Экспонаты? Все те же, за вычетом одного из них (письма). Прошлое с чужого плеча в обшарпанном помещении. Продолговатые глаза и каштановая шевелюра на уцелевшем портрете из Шереметевского дворца (с царапиной над отложным воротничком, намекающей на возможность усекновения головы); потрепанный томик «Грузинских ночей», предположительно принадлежавший Некрасову; скверная фотография деревенской школы, построенной там, где некогда были дом и сад отца поэта. Старая перчатка, забытая кем-то из посетителей. Несколько изданий произведений Перова, разложенных таким образом, чтобы занять как можно больше места.
А так как разрозненные эти вещи все же отказывались воссоединиться в счастливую семью, к ним добавили несколько предметов эпохи, как то: халат, который великий критик-шестидесятник носил в своем дубовом кабинете, и цепи, которыми он бренчал в сосновой сибирской тюрьме. И все равно, поскольку ни все вышеназванное, ни портреты писателей того времени не представлялись достаточно громоздкими, в центре жалкого зала была установлена модель первого русского железнодорожного состава, пущенного в сороковые годы между Петербургом и Царским Селом.

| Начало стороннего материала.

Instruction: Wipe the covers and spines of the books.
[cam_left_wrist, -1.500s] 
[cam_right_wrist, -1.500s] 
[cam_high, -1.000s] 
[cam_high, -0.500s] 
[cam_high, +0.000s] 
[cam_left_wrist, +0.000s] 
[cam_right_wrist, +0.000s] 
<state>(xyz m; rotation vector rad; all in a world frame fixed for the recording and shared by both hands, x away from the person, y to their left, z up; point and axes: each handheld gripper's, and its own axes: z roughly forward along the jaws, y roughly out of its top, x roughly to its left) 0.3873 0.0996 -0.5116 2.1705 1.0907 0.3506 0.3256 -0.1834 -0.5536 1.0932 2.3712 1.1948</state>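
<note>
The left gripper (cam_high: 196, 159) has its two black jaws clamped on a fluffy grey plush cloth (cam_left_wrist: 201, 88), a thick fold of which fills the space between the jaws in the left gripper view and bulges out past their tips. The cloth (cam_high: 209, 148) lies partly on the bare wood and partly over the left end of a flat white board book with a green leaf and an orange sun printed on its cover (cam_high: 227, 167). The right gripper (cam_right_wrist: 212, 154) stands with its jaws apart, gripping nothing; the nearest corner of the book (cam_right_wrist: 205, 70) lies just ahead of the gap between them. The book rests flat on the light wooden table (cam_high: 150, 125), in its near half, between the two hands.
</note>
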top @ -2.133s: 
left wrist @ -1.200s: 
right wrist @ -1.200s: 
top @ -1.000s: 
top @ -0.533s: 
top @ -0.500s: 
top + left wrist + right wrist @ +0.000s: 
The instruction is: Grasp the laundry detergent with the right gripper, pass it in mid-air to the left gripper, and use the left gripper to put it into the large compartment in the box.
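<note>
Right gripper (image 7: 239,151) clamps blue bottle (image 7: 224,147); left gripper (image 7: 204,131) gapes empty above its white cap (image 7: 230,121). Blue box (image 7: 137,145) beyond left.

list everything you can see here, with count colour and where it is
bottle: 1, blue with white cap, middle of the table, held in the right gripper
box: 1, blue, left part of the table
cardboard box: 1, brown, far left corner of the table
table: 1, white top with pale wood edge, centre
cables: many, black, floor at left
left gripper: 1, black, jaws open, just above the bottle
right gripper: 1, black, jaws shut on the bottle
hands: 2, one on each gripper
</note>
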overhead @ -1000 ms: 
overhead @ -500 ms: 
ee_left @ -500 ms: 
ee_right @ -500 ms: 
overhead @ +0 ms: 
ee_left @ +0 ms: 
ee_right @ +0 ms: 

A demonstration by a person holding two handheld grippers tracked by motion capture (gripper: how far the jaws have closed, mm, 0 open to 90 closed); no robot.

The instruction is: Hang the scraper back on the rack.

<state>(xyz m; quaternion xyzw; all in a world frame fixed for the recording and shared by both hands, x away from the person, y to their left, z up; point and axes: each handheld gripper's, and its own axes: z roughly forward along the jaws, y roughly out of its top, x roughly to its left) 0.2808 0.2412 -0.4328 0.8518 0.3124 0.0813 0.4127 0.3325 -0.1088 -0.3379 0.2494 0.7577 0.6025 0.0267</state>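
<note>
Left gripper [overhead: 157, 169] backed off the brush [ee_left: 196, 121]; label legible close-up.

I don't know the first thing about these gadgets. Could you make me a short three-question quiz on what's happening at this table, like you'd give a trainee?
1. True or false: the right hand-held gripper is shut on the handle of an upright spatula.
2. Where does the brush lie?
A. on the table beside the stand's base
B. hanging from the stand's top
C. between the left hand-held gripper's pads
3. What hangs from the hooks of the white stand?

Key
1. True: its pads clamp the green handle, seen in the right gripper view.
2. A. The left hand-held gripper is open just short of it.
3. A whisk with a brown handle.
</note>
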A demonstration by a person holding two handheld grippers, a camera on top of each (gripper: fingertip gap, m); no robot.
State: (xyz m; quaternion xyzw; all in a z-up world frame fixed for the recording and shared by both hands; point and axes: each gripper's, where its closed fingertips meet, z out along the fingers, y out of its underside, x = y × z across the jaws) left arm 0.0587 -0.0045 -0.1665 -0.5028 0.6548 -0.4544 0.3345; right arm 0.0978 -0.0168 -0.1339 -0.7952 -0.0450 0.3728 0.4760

Старик, которому уже перевалило за девяносто, но все еще с внятной речью и довольно прямой осанкой, показывал вам экспозицию, как будто он был хозяин, а не сторож. Возникало странное впечатление, что сейчас он пригласит вас в соседнюю (несуществующую) комнату, где подадут ужин. Между тем все, что у него было, — это буржуйка за ширмой и лавка, на которой он спал; но если вы покупали одну из книг, выставленных на продажу при входе, он ставил на ней свой автограф.
Однажды утром женщина, приносившая еду, нашла его бездыханным на лавке, заменявшей ему постель. В музей вселились три пролетарских семейства, и вскоре от него ничего не осталось. И как будто чья-то хищная лапа с оглушительным треском выдрала часть страниц из книги или заигравшийся фокусник-беллетрист не уследил за кроликом-вымыслом в цилиндре обыденности, или…
Впрочем, неважно. Так или иначе, в течение следующих двадцати лет поэзия Перова в России была забыта. Советские молодые люди знают о его сочинениях не больше, чем о моих. Но, разумеется, придет время, когда его переиздадут и опять станут читать; трудно отделаться от ощущения, что при нынешнем положении вещей все оказываются в проигрыше. Хотелось бы знать, как будущие историки объяснят старика и его притязания. Впрочем, неважно.